I would suggest NOT having the gunsmith clean it up. That might result in it being cleaned up of most of it's value! True collectors like the gun to stay in it's aged condition. Some cleaning might be a good thing but be sure to advertise it in it's present state. A cleanup CAN result in lowering the collector value a lot. You might gently rub an oiled cloth over it to stop any rusting but you can over do even this as some old Daisys have a paint scheme on the receiver that rubs off with age and handling, and sometimes just by rubbing with a cloth if done too harshly.


----------



## Mitchell1789 (Apr 8, 2009)

Alan in GA said:


> I would suggest NOT having the gunsmith clean it up. That might result in it being cleaned up of most of it's value! True collectors like the gun to stay in it's aged condition. Some cleaning might be a good thing but be sure to advertise it in it's present state. A cleanup CAN result in lowering the collector value a lot. You might gently rub an oiled cloth over it to stop any rusting but you can over do even this as some old Daisys have a paint scheme on the receiver that rubs off with age and handling, and sometimes just by rubbing with a cloth if done too harshly.

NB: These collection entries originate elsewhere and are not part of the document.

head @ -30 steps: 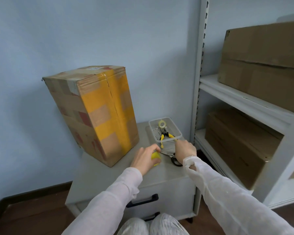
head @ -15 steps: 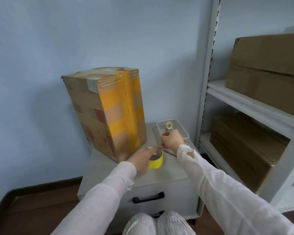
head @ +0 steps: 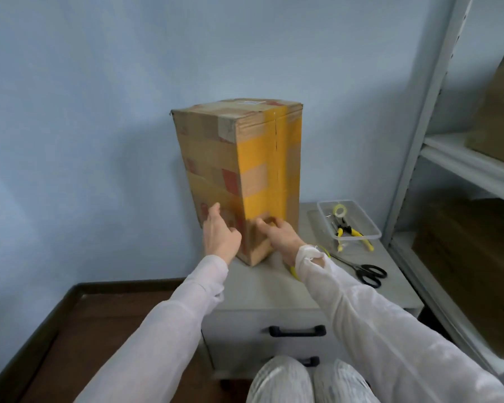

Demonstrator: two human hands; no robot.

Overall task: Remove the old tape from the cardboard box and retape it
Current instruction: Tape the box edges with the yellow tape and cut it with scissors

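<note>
Standing upright at the back of the grey table [head: 274,289], the cardboard box [head: 213,170] sits close to the blue wall, one vertical edge turned toward the head camera. Broad bands of yellow tape [head: 259,152] run down and across its right-hand face, and patches of older brown and red tape show on its left-hand face and top. The left hand [head: 220,235] is spread wide, fingers straight, laid against the lower part of the box's left face. The right hand [head: 280,235] is also wide and holds nothing, its fingers reaching onto the lower part of the yellow-taped face just beside the near edge. Both arms wear pale sleeves. Under the right wrist a yellow tape roll [head: 294,271] lies on the table, mostly hidden by the sleeve. To the right of the box is a clear plastic tray [head: 373,228], apart from it, holding a small roll [head: 340,210] and yellow-handled pliers [head: 350,231] whose handles stick out over the rim. Black-handled scissors [head: 368,273] lie on the table nearer the camera, between the tray and the front edge. The table's front has a drawer with a black handle [head: 297,330]. A white shelf unit [head: 466,162] at the right carries more brown boxes [head: 498,112], blurred at the frame's edge.
</note>
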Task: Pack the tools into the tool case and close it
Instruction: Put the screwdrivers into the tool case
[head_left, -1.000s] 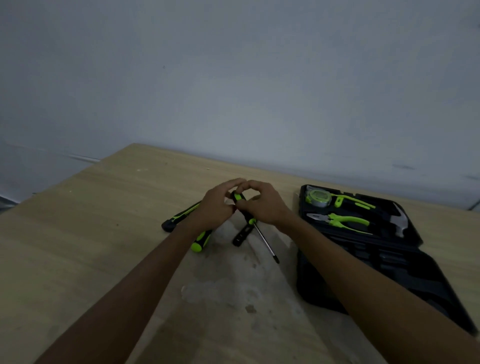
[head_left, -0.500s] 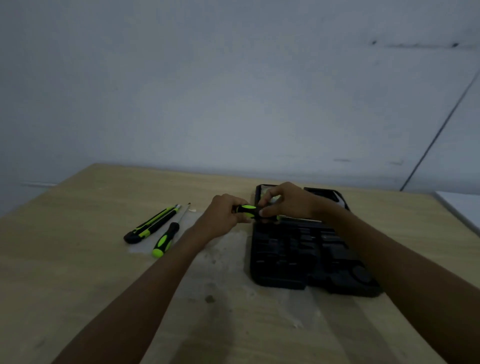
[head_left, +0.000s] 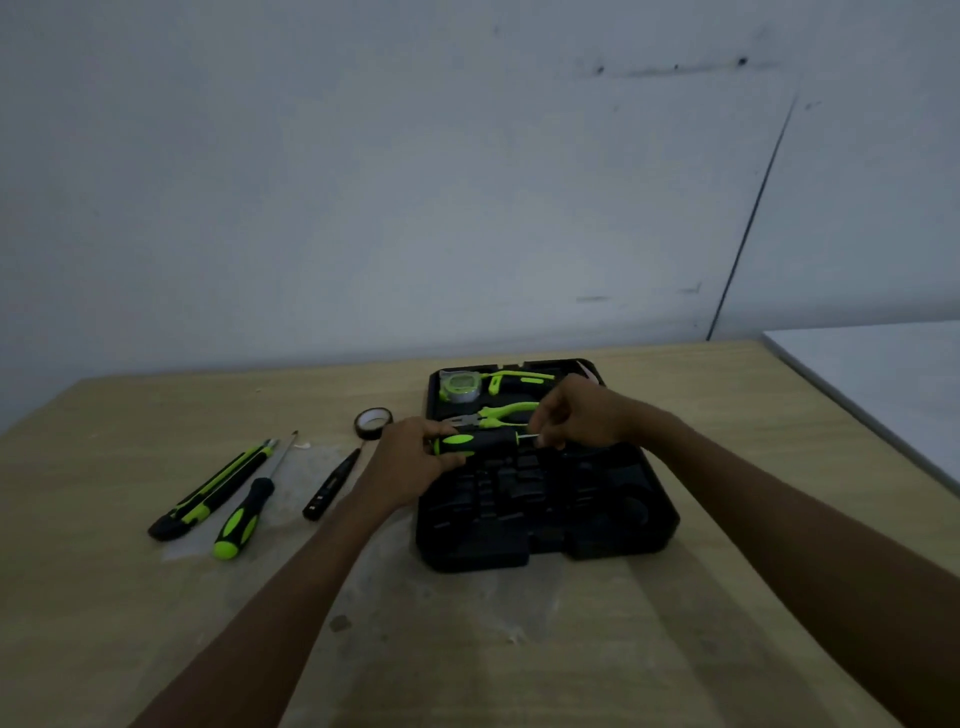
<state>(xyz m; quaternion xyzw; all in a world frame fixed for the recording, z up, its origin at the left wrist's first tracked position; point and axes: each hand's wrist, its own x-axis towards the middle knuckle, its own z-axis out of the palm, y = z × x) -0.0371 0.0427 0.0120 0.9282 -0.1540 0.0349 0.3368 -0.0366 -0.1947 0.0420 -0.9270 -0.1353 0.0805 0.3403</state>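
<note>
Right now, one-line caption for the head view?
Left hand and right hand hold a screwdriver over the open tool case; tape roll nearby.

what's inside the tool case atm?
Far half of the tool case: tape measure, pliers, another green-handled tool. The left hand and right hand hold a screwdriver over it, covering slots beneath. Near half too dark to judge.

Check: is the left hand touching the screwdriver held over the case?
Touching. Head view: the left hand grips the screwdriver by its green-and-black handle, fingers curled round it.
</note>
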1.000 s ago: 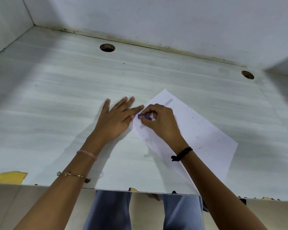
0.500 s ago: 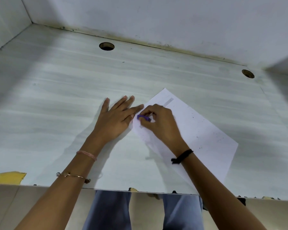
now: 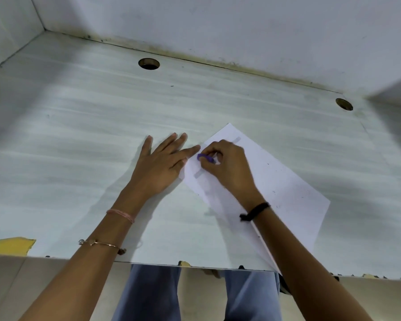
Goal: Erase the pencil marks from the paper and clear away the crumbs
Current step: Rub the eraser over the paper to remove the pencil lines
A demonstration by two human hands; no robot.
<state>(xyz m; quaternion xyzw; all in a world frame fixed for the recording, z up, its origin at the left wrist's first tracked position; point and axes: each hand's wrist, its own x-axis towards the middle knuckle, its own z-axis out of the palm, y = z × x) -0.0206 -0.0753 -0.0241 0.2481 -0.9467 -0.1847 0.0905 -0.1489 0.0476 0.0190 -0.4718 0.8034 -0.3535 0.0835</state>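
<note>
A white sheet of paper (image 3: 287, 186) lies slanted on the pale desk (image 3: 79, 135), right of centre. Grey pencil strokes show near its upper-left edge, partly hidden under my right hand. Small dark crumbs speckle the sheet's right half. My right hand (image 3: 227, 167) pinches a small purple eraser (image 3: 205, 158) against the paper near its left edge. My left hand (image 3: 162, 163) lies flat with fingers spread, its fingertips pressing the paper's left edge to the desk.
Two round cable holes, one (image 3: 149, 63) at the back left and one (image 3: 344, 104) at the back right, pierce the desk. White walls close the back and left. A yellow scrap (image 3: 9, 245) sits at the chipped front edge. My knees show below.
The eraser and my right hand have shifted slightly along the pencil stroke. My left hand stays pressed on the paper's edge.
</note>
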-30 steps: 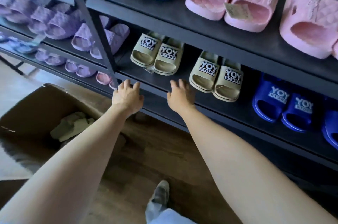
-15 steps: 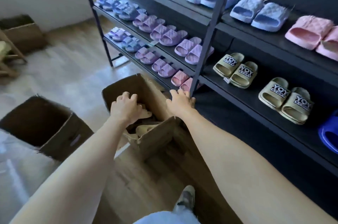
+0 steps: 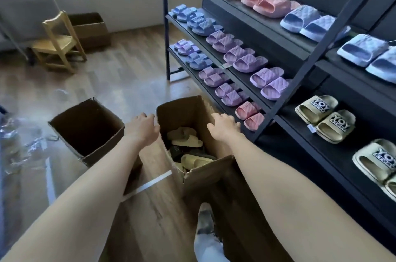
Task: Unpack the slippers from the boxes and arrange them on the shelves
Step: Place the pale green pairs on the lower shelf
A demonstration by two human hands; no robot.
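Your left hand and right hand are empty, fingers loose, over the open brown cardboard box; reach in and grab one matched pair of khaki rubber slippers.

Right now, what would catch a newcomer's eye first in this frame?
The dark shelving on the right, lined with rows of pink, blue and purple slippers, draws the eye first. In the middle, two bare arms reach forward, with the left hand and right hand open over a cardboard box on the floor that holds tan slippers.
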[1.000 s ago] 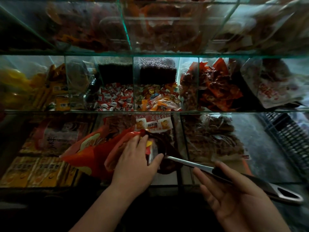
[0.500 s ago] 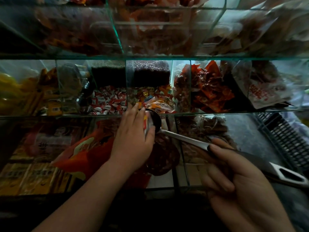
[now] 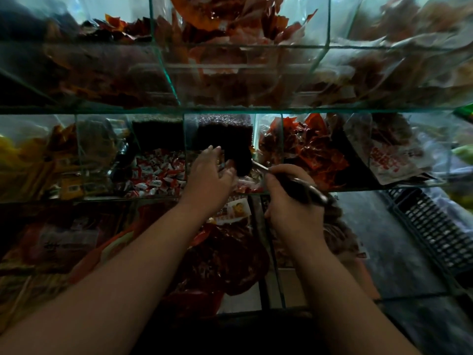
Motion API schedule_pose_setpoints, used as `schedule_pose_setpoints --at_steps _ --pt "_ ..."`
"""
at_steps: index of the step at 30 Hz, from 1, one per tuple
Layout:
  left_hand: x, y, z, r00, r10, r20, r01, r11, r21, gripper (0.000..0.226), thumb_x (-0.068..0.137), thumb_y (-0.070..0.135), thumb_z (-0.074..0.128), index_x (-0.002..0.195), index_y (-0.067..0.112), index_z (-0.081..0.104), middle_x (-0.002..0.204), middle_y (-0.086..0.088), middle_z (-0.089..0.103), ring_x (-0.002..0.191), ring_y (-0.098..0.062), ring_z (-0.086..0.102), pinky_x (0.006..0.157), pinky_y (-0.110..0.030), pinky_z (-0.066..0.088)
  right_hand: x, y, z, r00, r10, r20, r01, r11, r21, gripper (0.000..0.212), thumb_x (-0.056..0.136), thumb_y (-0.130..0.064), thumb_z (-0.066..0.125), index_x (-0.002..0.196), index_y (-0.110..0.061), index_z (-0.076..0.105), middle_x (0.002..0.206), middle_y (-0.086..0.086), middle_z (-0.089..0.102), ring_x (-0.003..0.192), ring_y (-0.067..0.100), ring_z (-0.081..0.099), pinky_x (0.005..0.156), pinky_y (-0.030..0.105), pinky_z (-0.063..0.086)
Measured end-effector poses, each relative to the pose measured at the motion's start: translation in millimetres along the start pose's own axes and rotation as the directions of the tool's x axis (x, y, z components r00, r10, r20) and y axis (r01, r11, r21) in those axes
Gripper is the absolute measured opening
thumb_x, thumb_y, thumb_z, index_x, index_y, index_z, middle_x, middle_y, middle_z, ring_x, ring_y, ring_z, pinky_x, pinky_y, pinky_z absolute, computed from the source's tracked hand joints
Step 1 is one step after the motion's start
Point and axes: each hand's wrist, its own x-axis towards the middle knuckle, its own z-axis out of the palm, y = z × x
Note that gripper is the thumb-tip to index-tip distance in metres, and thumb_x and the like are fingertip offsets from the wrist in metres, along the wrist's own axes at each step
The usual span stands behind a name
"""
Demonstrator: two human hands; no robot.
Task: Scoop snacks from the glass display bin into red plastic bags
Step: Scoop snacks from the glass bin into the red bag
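We see two hands, one scoop and three stacked rows of glass bins. Both hands reach into one bin (image 3: pixel 220 119) in the middle row. Its upright glass walls stand close on the left and right of the hands.

The right hand (image 3: pixel 291 208) is clenched round the dark handle of the scoop (image 3: pixel 259 166). Its thin metal stem runs far and left to a dark bowl. The bowl sits low in the bin among the snack packets (image 3: pixel 247 184). The left hand (image 3: pixel 208 176) is released, its fingers loosely stretched, with the fingertips just beside the bowl. We see nothing gripped in it.

Room is tight here. The glass shelf edge (image 3: pixel 102 110) above crosses the whole view just over the fingertips. The front lip (image 3: pixel 128 197) of the middle row runs under both wrists.

The bin to the left holds white and red sweets (image 3: pixel 156 175), and the one to the right holds orange-red packets (image 3: pixel 314 152).

In the near row, below the forearms, lies one red bag (image 3: pixel 227 265), and neither hand holds it. On the far right a stretch of grey floor (image 3: pixel 371 239) lies open. It runs between the bins and one black crate (image 3: pixel 435 226).
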Motion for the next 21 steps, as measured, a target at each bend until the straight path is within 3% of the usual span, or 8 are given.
schedule_pose_setpoints --at_steps 2,4,6,7,9,11,15,21 --pt "-22 -1 -6 0.994 0.070 -0.088 -0.071 0.997 -0.016 0.057 0.098 0.044 0.059 0.149 0.025 0.044 0.155 0.006 0.039 0.140 -0.003 0.033 0.115 -0.029 0.032 2 5 -2 0.955 -0.292 0.052 0.296 0.947 -0.125 0.020 0.093 -0.008 0.070 0.093 -0.027 0.068 0.093 -0.023 0.069 0.089 -0.003 0.069 0.080 0.014 0.053" --pt "-47 -4 -16 0.985 0.121 -0.121 -0.130 0.989 -0.068 0.044 0.096 0.044 0.060 0.138 0.033 0.052 0.136 0.020 0.049 0.119 0.012 0.041 0.098 -0.018 0.037 7 5 -1 0.931 -0.347 0.116 0.363 0.913 -0.184 0.024 0.093 0.000 0.068 0.093 -0.024 0.075 0.111 -0.013 0.070 0.097 -0.007 0.069 0.093 0.019 0.053" --pt "-74 -9 -28 0.996 0.061 -0.072 -0.074 0.979 -0.188 0.028 0.095 0.037 0.065 0.122 0.045 0.059 0.117 0.029 0.057 0.104 0.013 0.055 0.085 -0.018 0.049 6 -1 -4 0.963 -0.204 0.175 0.228 0.965 -0.131 0.040 0.097 -0.001 0.064 0.084 -0.036 0.078 0.123 0.009 0.070 0.078 -0.006 0.071 0.092 0.027 0.057" --pt "-88 -12 -35 0.999 0.014 -0.041 -0.024 0.967 -0.254 0.023 0.095 0.035 0.067 0.114 0.047 0.063 0.109 0.025 0.064 0.098 0.008 0.062 0.078 -0.023 0.056 -3 -3 -8 0.971 -0.201 0.130 0.211 0.975 -0.071 0.032 0.098 -0.009 0.065 0.088 -0.037 0.076 0.116 0.007 0.073 0.065 0.001 0.071 0.078 0.028 0.060" --pt "-114 -19 -46 0.998 -0.065 -0.002 0.060 0.939 -0.339 0.015 0.094 0.035 0.070 0.103 0.048 0.069 0.093 0.014 0.074 0.083 -0.004 0.071 0.068 -0.034 0.061 -32 -14 -18 0.986 -0.169 0.007 0.169 0.985 0.040 0.005 0.096 -0.034 0.066 0.097 -0.039 0.068 0.075 -0.005 0.073 0.045 0.010 0.064 0.055 0.029 0.057" --pt "-137 -24 -53 0.994 -0.104 0.015 0.103 0.928 -0.357 0.014 0.092 0.038 0.070 0.099 0.050 0.069 0.083 0.011 0.076 0.071 -0.006 0.072 0.058 -0.027 0.055 -59 -19 -30 1.000 0.017 -0.009 -0.015 0.983 0.184 0.013 0.087 -0.048 0.067 0.097 -0.039 0.069 0.048 0.000 0.061 0.033 0.013 0.053 0.049 0.030 0.053" --pt "-170 -39 -56 0.983 -0.184 -0.018 0.168 0.932 -0.320 0.023 0.094 0.023 0.071 0.091 0.047 0.068 0.078 0.007 0.075 0.070 -0.005 0.070 0.056 -0.017 0.049 -83 -33 -44 0.938 0.330 0.108 -0.335 0.782 0.526 0.009 0.071 -0.026 0.075 0.078 -0.020 0.074 0.038 0.006 0.040 0.021 0.013 0.028 0.036 0.014 0.032" --pt "-191 -43 -59 0.998 -0.065 -0.009 0.064 0.998 -0.013 0.018 0.092 0.022 0.072 0.084 0.038 0.066 0.068 0.022 0.065 0.042 -0.002 0.053 0.041 -0.013 0.035 -97 -24 -53 0.797 0.599 0.084 -0.541 0.644 0.540 0.011 0.069 -0.013 0.064 0.060 -0.019 0.066 0.049 0.003 0.038 0.025 0.010 0.022 0.033 0.016 0.019"
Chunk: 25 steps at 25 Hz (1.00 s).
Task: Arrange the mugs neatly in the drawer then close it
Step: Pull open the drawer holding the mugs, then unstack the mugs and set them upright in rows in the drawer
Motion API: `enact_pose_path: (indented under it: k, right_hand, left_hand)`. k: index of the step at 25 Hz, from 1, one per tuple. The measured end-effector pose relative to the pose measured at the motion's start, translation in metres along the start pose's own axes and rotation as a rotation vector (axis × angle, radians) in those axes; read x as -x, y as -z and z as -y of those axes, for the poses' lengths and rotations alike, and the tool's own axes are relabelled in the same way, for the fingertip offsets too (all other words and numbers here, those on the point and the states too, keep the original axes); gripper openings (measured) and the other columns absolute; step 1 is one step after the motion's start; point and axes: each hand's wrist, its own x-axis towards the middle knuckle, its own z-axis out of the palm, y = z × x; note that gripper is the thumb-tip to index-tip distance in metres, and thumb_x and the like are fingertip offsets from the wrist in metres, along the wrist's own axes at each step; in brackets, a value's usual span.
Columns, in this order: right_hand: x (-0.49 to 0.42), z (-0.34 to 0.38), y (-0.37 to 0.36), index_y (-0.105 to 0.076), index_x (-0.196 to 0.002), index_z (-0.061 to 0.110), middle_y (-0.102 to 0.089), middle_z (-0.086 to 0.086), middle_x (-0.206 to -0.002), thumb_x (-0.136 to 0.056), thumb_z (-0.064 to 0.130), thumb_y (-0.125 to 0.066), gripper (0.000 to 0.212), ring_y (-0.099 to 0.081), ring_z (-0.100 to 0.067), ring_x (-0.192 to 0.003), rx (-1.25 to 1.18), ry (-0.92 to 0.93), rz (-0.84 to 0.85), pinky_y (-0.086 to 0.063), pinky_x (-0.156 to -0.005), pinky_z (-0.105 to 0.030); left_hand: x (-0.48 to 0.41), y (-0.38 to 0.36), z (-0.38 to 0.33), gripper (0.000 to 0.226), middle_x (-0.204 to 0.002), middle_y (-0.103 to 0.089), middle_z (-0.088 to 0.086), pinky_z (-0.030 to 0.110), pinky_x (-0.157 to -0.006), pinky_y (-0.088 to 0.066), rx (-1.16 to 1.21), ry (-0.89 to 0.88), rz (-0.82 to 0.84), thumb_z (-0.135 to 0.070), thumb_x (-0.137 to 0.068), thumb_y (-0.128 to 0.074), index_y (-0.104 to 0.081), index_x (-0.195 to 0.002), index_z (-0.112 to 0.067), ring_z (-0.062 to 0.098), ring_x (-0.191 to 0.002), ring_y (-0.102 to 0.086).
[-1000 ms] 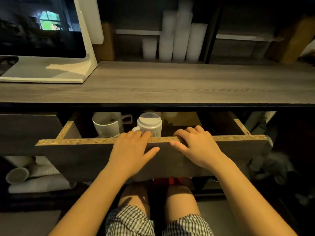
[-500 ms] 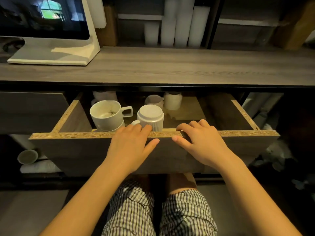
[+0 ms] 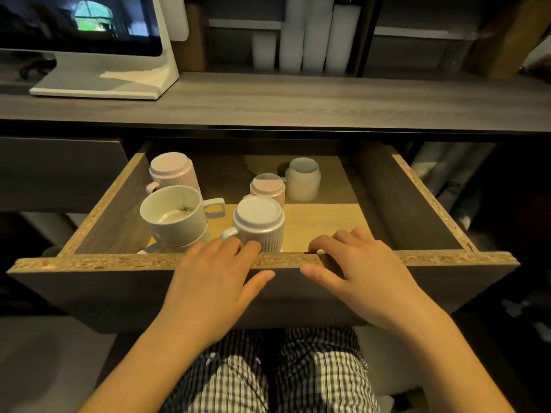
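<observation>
Centrally, the left hand (image 3: 213, 275) and right hand (image 3: 359, 269) hook their fingers over the front panel of the open chipboard drawer (image 3: 89, 262), clasping its edge. Ribbed and plain ceramic mugs (image 3: 258, 223) stand scattered inside, mid-frame. Arranging has not begun; next, one hand must release and reach in.

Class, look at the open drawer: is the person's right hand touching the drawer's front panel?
Touching. The head view shows the right hand with fingers hooked over the top edge of the drawer front and the thumb pressed on its face.
</observation>
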Motion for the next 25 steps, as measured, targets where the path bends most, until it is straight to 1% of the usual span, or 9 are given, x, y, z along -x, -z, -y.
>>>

I'll take your advice and just lightly oil it. I want to get it into good shooting condition again, but I can't find an exploded view or a manual anywhere. I'm afraid that if I open it up parts are going to fly everywhere.


----------



## stillman (Apr 8, 2009)

Some info here:
http://www.pyramydair.com/blog/2005/11/daisy-no-25-pump-bb-gun.html


----------



## Alan in GA (Apr 9, 2009)

*worth,,,,*

I checked the Blue Book of Airguns [#3, at least 5 years old] and some versions of the Daisy 25 list around $500 @ 100% condition.
Your Daisy is most likely still a leather piston cup seal. Later versions all used rubber to rubber piston seals and with age would 'stick together'.
Put several drops of regular oil down the bore of your Daisy and store it muzzle UP for a couple days. The leather is most likely hardened and dry and it will take a while for it to 'accept' the oil bath you are giving it. If not torn, the leather piston cup seal will absorb the oil and expand and start giving close to 'full power' shots from the rifle!
Do not use regular oil in later Daisys as it will attack and decompose the rubber seals.


----------



## yellowhammer (Apr 11, 2009)

*Daisy model 25*

Ah,the memories this picture brought back.The Christmas of `57 I found one under the tree.I developed and honed my hunting and shooting skills with one of these.Many a trip on the handlebars of my bike,even to school sometimes.It would sit in a corner in the principle`s office `til classes were over.Many a bird fell to this BB gun(yeah,it was wrong,but that`s what we did,as kids).Many of these birds were eaten,though.We ate robins,blackbirds,and pigeons back then.Two squirrels met their fate with it.A huge cottonmouth was worried to death with it.It took about 25 rounds to kill it.Bob Ruark would have been no prouder with a tiger than I was with the snake on a stick as I walked home.This BB gun shot without a malfunction.I don`t know whatever happened to it.I guess my little brothers finished wearing it out.I`ve looked for one in Walmart a few times.I`d like to have another one to play with in the yard.The model 25 was retired and replaced by a Crossman .22 pellet gun,then a Stephens single-barrel 20 ga.Good `ol days.


----------



## chasesaces (Apr 16, 2009)

My model 25 was made in 1955, and has a plastic stock and pump handle. I don't know when they stopped using wood. Daisy produced over 8 million of these between 1914-1979. Mine was a hand me down from my brother when he graduated from copper to lead. The blackbirds and sparrows had no chance (my mother would not allow me to hunt other birds, robins, doves, etc.). It was the "weatherby" of bb guns in my neighborhood, and out performed most of the pellet guns of that time as well.


----------



## Mitchell1789 (Apr 24, 2009)

I wish I could have talked to my grandfather about it before he passed. It was his and he took great care of it. Didn't get the surface rust ill about 5 years ago when I got it. I hope to get it shooting again.


----------